The Assessing Officer declined to accept the claim of the Assessee on the ground that with regard to the decision of Hon’ble High Court of Jammu & Kashmir in the case of Shree Balaji Alloys (supra), it may be mentioned that the facts of the instant case appear to be identical to the facts of the stated judgment, but it has come to the notice that the department has not accepted the said judgment of the Hon’ble High Court and has filed a SLP before the Apex Court which is pending. Ultimately, the Assessing Officer treated the aforesaid amount of Rs.14,84,20,415/- as ‘revenue receipts; and consequently added to the total income under the normal provisions and book profit under MAT as well.
The Assessee, being aggrieved also challenged the said addition before the ld. Commissioner, who vide impugned order allowed the claim of the Assessee to the extent of treating excise duty and interest subsidy as ‘revenue receipts’ and deleted the addition on that account under the normal provisions of the Act.

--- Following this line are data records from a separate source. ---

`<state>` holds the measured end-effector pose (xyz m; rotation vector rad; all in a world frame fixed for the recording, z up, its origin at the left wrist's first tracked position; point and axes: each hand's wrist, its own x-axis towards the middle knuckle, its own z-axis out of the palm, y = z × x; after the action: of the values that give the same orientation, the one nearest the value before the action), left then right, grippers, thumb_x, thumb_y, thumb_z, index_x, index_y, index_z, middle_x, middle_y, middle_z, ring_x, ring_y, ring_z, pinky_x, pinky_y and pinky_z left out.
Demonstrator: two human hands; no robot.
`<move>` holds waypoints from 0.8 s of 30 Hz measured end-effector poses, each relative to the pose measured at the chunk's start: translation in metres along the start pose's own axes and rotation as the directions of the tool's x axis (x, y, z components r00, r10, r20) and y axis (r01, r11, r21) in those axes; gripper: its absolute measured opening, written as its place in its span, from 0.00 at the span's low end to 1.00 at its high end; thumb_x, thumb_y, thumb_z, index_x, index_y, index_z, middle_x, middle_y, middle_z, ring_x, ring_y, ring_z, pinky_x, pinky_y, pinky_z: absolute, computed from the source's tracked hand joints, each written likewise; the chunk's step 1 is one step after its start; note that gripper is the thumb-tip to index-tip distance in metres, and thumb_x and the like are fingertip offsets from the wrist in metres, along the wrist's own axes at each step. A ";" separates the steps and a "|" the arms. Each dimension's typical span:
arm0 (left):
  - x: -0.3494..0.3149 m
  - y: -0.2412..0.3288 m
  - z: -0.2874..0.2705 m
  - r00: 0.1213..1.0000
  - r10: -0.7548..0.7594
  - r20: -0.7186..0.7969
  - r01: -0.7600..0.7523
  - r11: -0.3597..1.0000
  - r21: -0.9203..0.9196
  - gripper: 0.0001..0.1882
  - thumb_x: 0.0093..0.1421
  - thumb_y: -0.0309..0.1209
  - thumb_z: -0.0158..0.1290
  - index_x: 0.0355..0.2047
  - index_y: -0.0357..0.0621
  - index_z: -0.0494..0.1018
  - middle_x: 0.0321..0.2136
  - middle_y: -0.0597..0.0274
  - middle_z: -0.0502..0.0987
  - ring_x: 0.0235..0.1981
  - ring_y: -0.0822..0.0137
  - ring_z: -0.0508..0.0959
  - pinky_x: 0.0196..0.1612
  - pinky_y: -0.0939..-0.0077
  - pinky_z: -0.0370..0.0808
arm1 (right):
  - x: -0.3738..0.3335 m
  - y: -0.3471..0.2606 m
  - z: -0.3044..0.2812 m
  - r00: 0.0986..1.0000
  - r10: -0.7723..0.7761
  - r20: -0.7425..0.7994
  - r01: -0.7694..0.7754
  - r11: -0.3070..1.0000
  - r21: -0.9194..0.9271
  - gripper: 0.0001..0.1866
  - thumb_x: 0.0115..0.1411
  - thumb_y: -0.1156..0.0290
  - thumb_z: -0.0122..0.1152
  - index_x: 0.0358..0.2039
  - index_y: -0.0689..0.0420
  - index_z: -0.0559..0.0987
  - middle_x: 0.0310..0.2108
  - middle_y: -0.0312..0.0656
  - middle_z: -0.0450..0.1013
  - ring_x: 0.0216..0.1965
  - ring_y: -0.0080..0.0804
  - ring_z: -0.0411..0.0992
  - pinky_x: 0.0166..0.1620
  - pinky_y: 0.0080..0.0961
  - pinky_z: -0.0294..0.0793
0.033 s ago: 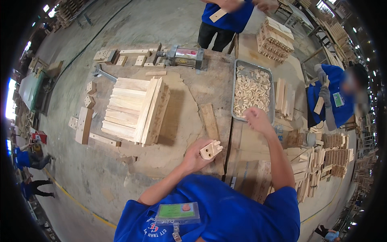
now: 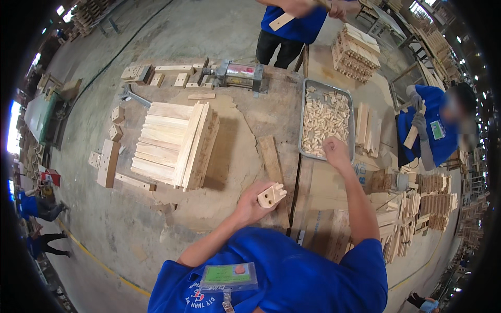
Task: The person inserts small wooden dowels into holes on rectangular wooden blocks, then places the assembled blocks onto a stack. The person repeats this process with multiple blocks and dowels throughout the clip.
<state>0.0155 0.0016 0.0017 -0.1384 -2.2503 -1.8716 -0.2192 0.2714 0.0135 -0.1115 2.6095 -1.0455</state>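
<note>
A pale wooden block (image 2: 270, 197) sits above the near part of the bench (image 2: 235, 156), gripped by the left hand (image 2: 249, 206), whose fingers wrap around it. It looks partly fitted: short pegs (image 2: 281, 189) project from one side, while two dark holes in another face are unfilled. The right hand (image 2: 335, 151), fingers curled together, is at the near end of a grey metal tray (image 2: 302, 112); whether it pinches anything, I cannot tell. Loose wooden dowels (image 2: 326, 119) cover much of the tray's floor.

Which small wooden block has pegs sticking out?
The block in the left hand: pegs jut from it; the loose blocks left of the slat stack show none.
</note>
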 end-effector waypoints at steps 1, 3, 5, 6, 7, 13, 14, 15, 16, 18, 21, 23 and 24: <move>0.006 0.003 0.000 1.000 0.004 0.018 -0.004 1.000 -0.020 0.23 0.56 0.26 0.72 0.52 0.41 0.80 0.41 0.58 0.81 0.42 0.60 0.82 0.48 0.68 0.78 | 0.023 0.033 0.000 0.974 -0.106 -0.199 0.059 0.971 -0.230 0.10 0.66 0.63 0.66 0.40 0.56 0.84 0.38 0.51 0.84 0.40 0.53 0.82 0.44 0.44 0.80; 0.006 0.006 -0.005 1.000 -0.027 0.007 0.027 1.000 -0.004 0.23 0.57 0.27 0.72 0.52 0.41 0.80 0.40 0.58 0.81 0.42 0.60 0.82 0.48 0.68 0.78 | 0.045 0.050 0.019 0.978 -0.070 -0.199 -0.002 0.941 -0.338 0.09 0.66 0.64 0.66 0.39 0.56 0.84 0.38 0.52 0.83 0.41 0.54 0.82 0.45 0.46 0.80; 0.006 0.008 -0.008 0.999 -0.046 0.010 0.046 0.999 0.029 0.23 0.57 0.27 0.72 0.52 0.41 0.80 0.40 0.58 0.81 0.42 0.60 0.82 0.47 0.68 0.78 | 0.059 0.060 0.035 0.975 -0.043 -0.216 -0.045 0.922 -0.384 0.08 0.65 0.65 0.66 0.39 0.57 0.84 0.38 0.53 0.83 0.42 0.55 0.82 0.45 0.47 0.80; 0.006 0.009 -0.007 0.998 -0.061 0.014 0.060 0.998 0.036 0.23 0.57 0.27 0.72 0.52 0.41 0.80 0.40 0.58 0.81 0.42 0.60 0.82 0.47 0.68 0.78 | 0.065 0.063 0.042 0.972 -0.033 -0.232 -0.059 0.924 -0.378 0.08 0.65 0.66 0.66 0.39 0.57 0.84 0.38 0.54 0.82 0.43 0.56 0.81 0.46 0.48 0.80; 0.007 0.010 -0.007 0.997 -0.074 0.022 0.073 0.996 0.042 0.23 0.57 0.27 0.72 0.52 0.41 0.79 0.40 0.58 0.81 0.41 0.59 0.82 0.47 0.68 0.78 | 0.070 0.067 0.047 0.967 -0.021 -0.252 -0.076 0.926 -0.370 0.07 0.64 0.67 0.65 0.39 0.57 0.84 0.38 0.55 0.82 0.43 0.56 0.81 0.46 0.48 0.80; 0.009 0.010 -0.008 0.995 -0.084 0.061 0.080 0.995 0.057 0.23 0.56 0.27 0.73 0.52 0.41 0.79 0.41 0.58 0.81 0.42 0.59 0.82 0.47 0.68 0.78 | 0.085 0.076 0.049 0.970 -0.161 -0.180 0.065 0.891 -0.450 0.07 0.63 0.69 0.66 0.39 0.56 0.84 0.40 0.54 0.79 0.44 0.56 0.80 0.48 0.49 0.81; 0.010 0.009 -0.008 0.994 -0.085 0.074 0.080 0.994 0.075 0.24 0.56 0.27 0.73 0.52 0.41 0.79 0.41 0.58 0.81 0.42 0.60 0.82 0.47 0.67 0.78 | 0.085 0.075 0.051 0.977 -0.132 -0.168 0.043 0.892 -0.450 0.07 0.63 0.69 0.66 0.40 0.57 0.84 0.40 0.54 0.79 0.44 0.57 0.80 0.48 0.49 0.80; 0.010 0.009 -0.007 0.994 -0.084 0.073 0.080 0.995 0.064 0.24 0.56 0.27 0.73 0.52 0.42 0.78 0.41 0.58 0.81 0.42 0.60 0.82 0.47 0.67 0.78 | 0.085 0.074 0.053 0.982 -0.102 -0.156 0.021 0.892 -0.451 0.08 0.63 0.69 0.66 0.40 0.58 0.84 0.41 0.55 0.79 0.45 0.58 0.80 0.49 0.50 0.80; 0.008 0.009 -0.006 0.994 -0.084 0.072 0.081 0.995 0.053 0.25 0.56 0.27 0.73 0.53 0.42 0.78 0.42 0.58 0.81 0.42 0.60 0.82 0.48 0.67 0.79 | 0.084 0.073 0.055 0.987 -0.073 -0.143 0.000 0.892 -0.451 0.08 0.63 0.69 0.66 0.41 0.58 0.84 0.41 0.55 0.79 0.45 0.59 0.79 0.49 0.50 0.80; 0.003 0.007 -0.006 0.994 -0.094 0.059 0.091 0.995 0.051 0.26 0.56 0.27 0.73 0.54 0.42 0.77 0.42 0.57 0.80 0.43 0.60 0.82 0.48 0.67 0.79 | 0.082 0.065 0.057 0.984 -0.117 -0.131 0.039 0.873 -0.486 0.09 0.63 0.71 0.64 0.41 0.59 0.83 0.42 0.56 0.78 0.45 0.60 0.79 0.49 0.50 0.80; 0.000 0.005 -0.006 0.996 -0.078 0.050 0.076 0.996 0.040 0.27 0.56 0.27 0.73 0.55 0.42 0.77 0.43 0.57 0.80 0.44 0.60 0.82 0.49 0.67 0.79 | 0.087 0.067 0.052 0.968 -0.193 -0.159 0.111 0.902 -0.418 0.09 0.63 0.72 0.63 0.42 0.60 0.83 0.41 0.57 0.79 0.45 0.60 0.79 0.50 0.51 0.79; 0.003 0.000 -0.004 0.998 -0.030 0.060 0.030 1.000 -0.003 0.26 0.57 0.26 0.73 0.55 0.42 0.77 0.44 0.58 0.81 0.46 0.62 0.82 0.50 0.67 0.79 | 0.095 0.073 0.053 0.973 -0.183 -0.143 0.123 0.929 -0.350 0.09 0.61 0.72 0.64 0.41 0.60 0.83 0.40 0.57 0.80 0.45 0.59 0.79 0.50 0.51 0.79; 0.000 -0.001 -0.002 0.997 -0.071 0.028 0.072 0.997 -0.032 0.25 0.57 0.26 0.73 0.54 0.42 0.78 0.44 0.57 0.81 0.45 0.60 0.82 0.50 0.67 0.80 | 0.099 0.075 0.059 0.983 -0.145 -0.115 0.101 0.941 -0.321 0.09 0.60 0.71 0.65 0.40 0.60 0.83 0.38 0.57 0.80 0.44 0.57 0.79 0.50 0.50 0.79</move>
<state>0.0157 -0.0006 0.0015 -0.0890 -2.2714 -1.9545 -0.2898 0.2684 -0.1049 -0.2912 2.9102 -0.6854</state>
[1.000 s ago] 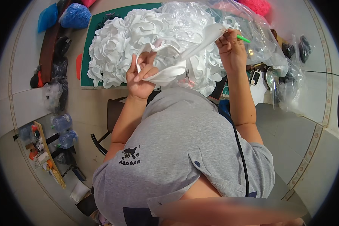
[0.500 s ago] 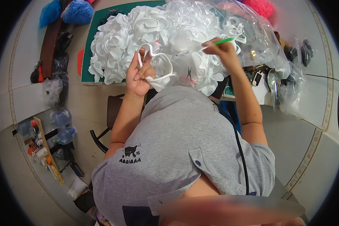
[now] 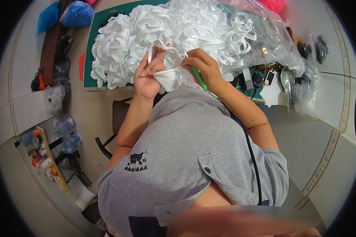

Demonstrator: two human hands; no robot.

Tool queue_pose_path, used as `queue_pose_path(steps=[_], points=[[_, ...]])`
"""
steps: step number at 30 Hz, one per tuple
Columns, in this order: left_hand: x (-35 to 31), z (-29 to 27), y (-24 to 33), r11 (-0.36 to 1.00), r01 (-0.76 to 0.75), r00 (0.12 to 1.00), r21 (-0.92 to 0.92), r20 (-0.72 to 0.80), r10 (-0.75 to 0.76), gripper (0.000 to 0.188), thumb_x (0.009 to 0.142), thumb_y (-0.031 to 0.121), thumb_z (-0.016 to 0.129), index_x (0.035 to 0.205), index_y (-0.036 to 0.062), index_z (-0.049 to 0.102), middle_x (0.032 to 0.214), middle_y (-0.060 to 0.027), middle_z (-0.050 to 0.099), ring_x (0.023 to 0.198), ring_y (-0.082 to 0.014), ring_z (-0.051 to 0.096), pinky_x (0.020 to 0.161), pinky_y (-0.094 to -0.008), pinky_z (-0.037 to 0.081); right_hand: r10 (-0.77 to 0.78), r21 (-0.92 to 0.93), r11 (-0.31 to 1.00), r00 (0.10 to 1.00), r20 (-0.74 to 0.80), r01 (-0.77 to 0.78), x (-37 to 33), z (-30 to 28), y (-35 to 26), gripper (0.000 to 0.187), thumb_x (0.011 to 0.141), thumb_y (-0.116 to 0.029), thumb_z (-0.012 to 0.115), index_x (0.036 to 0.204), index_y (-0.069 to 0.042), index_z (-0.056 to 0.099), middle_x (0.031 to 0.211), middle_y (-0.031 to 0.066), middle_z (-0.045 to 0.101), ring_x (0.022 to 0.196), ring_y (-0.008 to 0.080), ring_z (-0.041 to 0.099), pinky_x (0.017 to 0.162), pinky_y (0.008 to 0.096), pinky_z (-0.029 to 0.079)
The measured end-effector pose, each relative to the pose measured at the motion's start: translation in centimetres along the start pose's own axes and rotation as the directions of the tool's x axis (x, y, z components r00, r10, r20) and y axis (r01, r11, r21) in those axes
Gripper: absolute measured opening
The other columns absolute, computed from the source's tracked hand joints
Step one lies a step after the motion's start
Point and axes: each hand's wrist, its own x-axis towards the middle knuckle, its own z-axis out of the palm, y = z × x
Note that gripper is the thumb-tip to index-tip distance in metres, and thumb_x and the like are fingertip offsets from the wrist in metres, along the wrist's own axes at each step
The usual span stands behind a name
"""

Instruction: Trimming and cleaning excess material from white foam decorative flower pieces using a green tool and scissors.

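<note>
My left hand (image 3: 148,79) pinches a curling white strip (image 3: 166,75), which looks like soft fabric or foam, in front of a big heap of white ruffled rosettes (image 3: 152,25). Close to the strip's right side is my right hand (image 3: 205,70), its fingers bent. A slim green pen-like tool (image 3: 199,78) sits in its grip, the green end slanting down toward me. Whether the right fingertips also pinch the strip is hard to make out. Clear plastic film (image 3: 188,77) shows just below the right hand.
The heap lies on a green-topped table (image 3: 91,51), partly under a clear plastic sheet (image 3: 261,31). At the table's right lie a white paper (image 3: 270,94), a small dark device (image 3: 269,78) and a cable. A dark chair (image 3: 120,114) stands left of me; bottles (image 3: 69,134) are beyond it.
My right hand has come left and nearer me, from over the heap to beside the strip. The green tool has swung from pointing up-right to down-right. My left hand keeps the strip.
</note>
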Motion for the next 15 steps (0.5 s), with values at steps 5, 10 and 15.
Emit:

ITAT given thoughtful consideration to the peculiar facts and circumstances of the case and are of the considered view that the decision of the ld. Commissioner on the issue in hand is not only based on the peculiar facts and circumstances but also upon the judgment of the Hon’ble Jammu & Kashmir High court in the case of Shree Balaji Alloys & Ors. (supra), wherein the Hon’ble High Court while considering the Central Excise Notifications No. 56/57 of 11.11.2002 which are pari-materia to the notifications No. 56/57 dated 14.11.2012 issued by the Central Excise Department as involved in the instant case, on the basis of which the Assessee had claimed deduction u/s. 80IB for its unit at Samba and Udhampur ( Jammu & Kashmir), has clearly held “that excise duty refund and interest subsidy were production incentives and ‘capital receipts’ in the hands of the Assessee.”
The said judgement of the Hon’ble High Court has also been scrutinized and approved by the Hon’ble Apex Court in the case of CIT, J&K and Anr. Vs. Shri Balaji Alloys, Civil Appeal No. 20666 of 2013 and others, order dated 19.04.2017, wherein the Hon’ble Apex Court dismissed the appeal filed by the Revenue by holding “that the issue raised in these appeals is covered against the Revenue.”
It is also a fact that the Assessing Officer in the subsequent cases for the A.Y. 2014-15 and 2015-16, has allowed the excise duty refund and interest subsidy as ‘capital receipts’.
On the analyzations made above and in cumulative effects , we are inclined not to interfere in the decision of the Ld. Commissioner on the issue in hand, consequently the grounds raised/appeal filed by the Revenue Department stands dismissed.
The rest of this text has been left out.